Inside a sprawling warehouse just outside downtown Los Angeles, a line of seamstresses sew high-end blouses.

This city is still the garment capital of the U.S. even though it employs a fraction of the workers it once did. Since 1990, the number of U.S. apparel manufacturing jobs has fallen by 80 percent.

"The charts and the statistics are really frightening," says Ilse Metchek, head of the California Fashion Association.

Metchek, who has worked in the industry for half a century, says she has seen firsthand the devastating effects free trade agreements have had across the country.

"Absolutely terrible," Metchek says. In the years after the North American Free Trade Agreement, she says, "we lost 50,000 jobs."

Lately all the talk in politics has been about what would happen to the country if America were less engaged with the world — and if cutting off trade could, indeed, bring jobs back. And nowhere in the country have the effects of trade — both positive and negative — been more visible than in California.

Metchek says trade has been a one-way street for American workers — a flood of cheap imports, and in terms of exports? There are almost none. She couldn't name a single company that makes clothes in LA and sends them overseas.

She says the Trans-Pacific Partnership would make things even worse because it sets rules for 12 countries, but not China.

"It's an open door for China to ship to the United States, duty-free," Metchek says.

Still, she doesn't like the anti-trade rhetoric that has dominated this campaign from Donald Trump and Hillary Clinton.

"We're going to start making things again. We're going to start up our manufacturing businesses," Trump says.

Clinton says, "I believe we can still make it in America and export from America."

Metchek finds that kind of talk naive.

"Just because you close trade doesn't mean factories are coming back," she says.

The apparel factories that do remain in the U.S. make high-end fashion — $300 designer jeans, $160 shirts. But as for the clothes most people wear, Metchek says there is no way you could make them cheaply enough in the U.S.

"I think the biggest problem is of course that we have a concept that if we make it here the world would want it," she says. "The world is not waiting for American product. We're kidding ourselves."

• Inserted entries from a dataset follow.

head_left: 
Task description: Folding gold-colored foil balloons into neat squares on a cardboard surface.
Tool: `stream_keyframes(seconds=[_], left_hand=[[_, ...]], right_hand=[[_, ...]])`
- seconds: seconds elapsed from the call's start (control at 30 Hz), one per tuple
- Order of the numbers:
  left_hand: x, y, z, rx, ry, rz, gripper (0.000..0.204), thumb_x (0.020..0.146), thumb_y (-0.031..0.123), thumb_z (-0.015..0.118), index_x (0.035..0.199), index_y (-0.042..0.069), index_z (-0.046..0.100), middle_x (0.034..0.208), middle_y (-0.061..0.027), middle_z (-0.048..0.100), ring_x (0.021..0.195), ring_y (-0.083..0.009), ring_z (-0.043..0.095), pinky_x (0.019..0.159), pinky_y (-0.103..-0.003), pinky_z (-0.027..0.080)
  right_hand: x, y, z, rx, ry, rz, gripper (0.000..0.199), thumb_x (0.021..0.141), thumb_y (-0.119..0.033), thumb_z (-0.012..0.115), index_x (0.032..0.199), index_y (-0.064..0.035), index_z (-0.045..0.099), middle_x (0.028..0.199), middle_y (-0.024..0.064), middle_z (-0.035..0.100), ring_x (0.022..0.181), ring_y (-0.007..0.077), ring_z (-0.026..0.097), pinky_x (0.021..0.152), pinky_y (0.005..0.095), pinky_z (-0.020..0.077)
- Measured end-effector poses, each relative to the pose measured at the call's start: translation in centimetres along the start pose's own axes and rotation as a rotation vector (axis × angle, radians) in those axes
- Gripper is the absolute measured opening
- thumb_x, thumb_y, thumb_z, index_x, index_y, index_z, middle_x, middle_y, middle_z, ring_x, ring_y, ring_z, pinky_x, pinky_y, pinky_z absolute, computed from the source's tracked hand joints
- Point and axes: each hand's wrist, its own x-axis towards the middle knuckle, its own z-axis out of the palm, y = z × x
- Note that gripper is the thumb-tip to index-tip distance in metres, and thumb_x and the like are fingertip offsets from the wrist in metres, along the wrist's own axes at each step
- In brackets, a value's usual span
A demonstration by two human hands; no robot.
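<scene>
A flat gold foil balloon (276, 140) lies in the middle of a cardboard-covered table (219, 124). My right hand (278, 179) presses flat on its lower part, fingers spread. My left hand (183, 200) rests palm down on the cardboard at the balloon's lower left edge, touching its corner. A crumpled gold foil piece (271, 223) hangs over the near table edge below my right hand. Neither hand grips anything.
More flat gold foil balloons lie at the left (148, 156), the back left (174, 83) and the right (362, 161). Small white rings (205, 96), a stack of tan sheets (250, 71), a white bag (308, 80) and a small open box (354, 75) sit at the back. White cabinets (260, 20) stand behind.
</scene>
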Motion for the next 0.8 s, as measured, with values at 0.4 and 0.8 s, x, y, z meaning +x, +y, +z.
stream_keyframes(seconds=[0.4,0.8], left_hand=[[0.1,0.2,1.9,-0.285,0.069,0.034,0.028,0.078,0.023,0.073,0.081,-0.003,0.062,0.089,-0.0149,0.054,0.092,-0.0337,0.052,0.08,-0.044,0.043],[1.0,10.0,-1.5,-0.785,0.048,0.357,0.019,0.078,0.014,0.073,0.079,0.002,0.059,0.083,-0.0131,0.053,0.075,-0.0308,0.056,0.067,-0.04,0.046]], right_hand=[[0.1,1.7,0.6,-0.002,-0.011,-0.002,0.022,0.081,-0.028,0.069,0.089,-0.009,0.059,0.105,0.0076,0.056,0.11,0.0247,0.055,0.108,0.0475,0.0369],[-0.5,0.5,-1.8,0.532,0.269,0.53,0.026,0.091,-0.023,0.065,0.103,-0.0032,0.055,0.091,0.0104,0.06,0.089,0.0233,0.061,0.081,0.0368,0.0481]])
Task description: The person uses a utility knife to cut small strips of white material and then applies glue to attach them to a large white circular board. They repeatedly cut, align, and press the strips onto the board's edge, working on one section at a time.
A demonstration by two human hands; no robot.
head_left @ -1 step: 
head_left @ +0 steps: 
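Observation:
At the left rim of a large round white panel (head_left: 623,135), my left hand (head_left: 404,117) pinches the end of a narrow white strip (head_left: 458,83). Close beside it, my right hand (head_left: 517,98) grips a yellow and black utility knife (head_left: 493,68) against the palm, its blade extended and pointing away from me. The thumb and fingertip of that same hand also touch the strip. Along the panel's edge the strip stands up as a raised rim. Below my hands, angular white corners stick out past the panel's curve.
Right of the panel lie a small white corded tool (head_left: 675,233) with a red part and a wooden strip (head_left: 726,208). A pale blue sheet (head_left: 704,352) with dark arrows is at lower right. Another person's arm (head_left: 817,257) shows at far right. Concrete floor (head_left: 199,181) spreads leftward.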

At least in apparel. But in more advanced manufacturing, it's a different story. The world often is waiting for made-in-USA goods.

In Orange County, Calif., a carbon fiber core rolls through a long machine as a worker gives one last quality control check. This is the factory of CTC Global, which makes conductors that improve efficiency in power lines.

Chief Operating Officer Marv Sepe says more than 80 percent of the company's products are exported.

"So anything that would hamper our ability to sell into foreign markets would impact us greatly," he says.

CTC Global is typical of the factories that now dominate Southern California. It's not making T-shirts, but rather high-value products that get shipped all over the world.

It's also lean, with just 130 workers. That why it is cost-effective for the company to still make its conductors in the U.S.

"We've done a very good job of automating the process," Sepe says. "We can have a minimal number of people producing the maximum amount of product."

That's not a popular thing to say, but most economists agree: It's automation — not trade — that's to blame for most of the job losses in manufacturing.

But that doesn't play as well on the campaign trail as what Trump says: "Other people are taking your jobs and our jobs are disappearing. They're going to other countries."

Though she's considered less protectionist than Trump, Hillary Clinton came out last year against the Trans-Pacific Partnership, the largest trade agreement in history.

"What I know about it, as of today I am not in favor of what I have learned about it," Clinton has said.

Sepe is still holding out hope the treaty will be ratified. He says it would help open new markets to sell his conductors, so he is dismayed that both Clinton and Trump oppose it.

"If you are not selling enough product in the United States and you need to go into foreign markets, why would you cut that off?" Sepe says. "Ninety-five percent of the world's consumers are outside the United States. We need to go out and compete worldwide."

And competing means California shouldn't close its doors to bringing in goods from other countries, says Kevin Klowden, an economist at the Milken Institute.

"Imports are still more important because we are the main gateway for manufactured goods from China into the United States," he says.

When operations at West Coast ports ground to a halt last year because of a labor dispute, LA's economy took a big hit.

Klowden says it's proof of how important trade has become, supporting a vast number of workers who transport and process all that stuff we buy from China.

"If the slowdown had turned into a full strike, it potentially could have pushed the Los Angeles area into recession," he says.

And if the U.S. got into a trade war with China, that's exactly what he worries would happen.